WORK REQUEST —
A faithful copy is needed. Set down all of the data below exactly.

DATA PROVIDED —
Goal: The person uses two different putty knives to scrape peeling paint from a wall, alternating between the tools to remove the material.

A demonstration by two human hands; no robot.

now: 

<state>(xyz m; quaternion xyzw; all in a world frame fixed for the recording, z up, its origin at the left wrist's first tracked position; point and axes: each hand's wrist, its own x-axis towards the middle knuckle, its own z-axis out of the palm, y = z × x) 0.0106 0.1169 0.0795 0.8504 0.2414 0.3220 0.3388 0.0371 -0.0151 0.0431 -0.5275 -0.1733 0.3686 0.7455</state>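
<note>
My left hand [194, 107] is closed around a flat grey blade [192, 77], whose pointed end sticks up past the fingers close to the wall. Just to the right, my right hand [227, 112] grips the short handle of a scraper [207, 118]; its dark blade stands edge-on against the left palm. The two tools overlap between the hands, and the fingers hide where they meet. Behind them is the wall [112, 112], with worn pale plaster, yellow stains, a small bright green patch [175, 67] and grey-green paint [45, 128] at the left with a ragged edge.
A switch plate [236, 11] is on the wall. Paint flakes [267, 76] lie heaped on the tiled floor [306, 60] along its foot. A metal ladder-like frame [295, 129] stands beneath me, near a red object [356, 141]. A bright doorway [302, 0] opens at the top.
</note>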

RESPONSE FOR THIS EXERCISE —
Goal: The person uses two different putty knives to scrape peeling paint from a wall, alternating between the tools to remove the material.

A demonstration by two human hands; no robot.

now: 

<state>(xyz m; quaternion xyzw; all in a world frame fixed for the recording, z up, its origin at the left wrist's first tracked position; point and axes: each hand's wrist, its own x-axis towards the middle knuckle, its own z-axis out of the palm, y = z × x) 0.0106 0.1169 0.0795 0.8504 0.2414 0.3220 0.3388 0.0371 -0.0151 0.0431 -0.5275 -0.1733 0.3686 0.7455</state>
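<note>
My left hand [194, 107] is closed around a flat grey blade [192, 77], whose pointed end sticks up past the fingers close to the wall. Just to the right, my right hand [227, 112] grips the short handle of a scraper [207, 118]; its dark blade stands edge-on against the left palm. The two tools overlap between the hands, and the fingers hide where they meet. Behind them is the wall [112, 112], with worn pale plaster, yellow stains, a small bright green patch [175, 67] and grey-green paint [45, 128] at the left with a ragged edge.
A switch plate [236, 11] is on the wall. Paint flakes [267, 76] lie heaped on the tiled floor [306, 60] along its foot. A metal ladder-like frame [295, 129] stands beneath me, near a red object [356, 141]. A bright doorway [302, 0] opens at the top.
</note>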

This exercise has now been finished.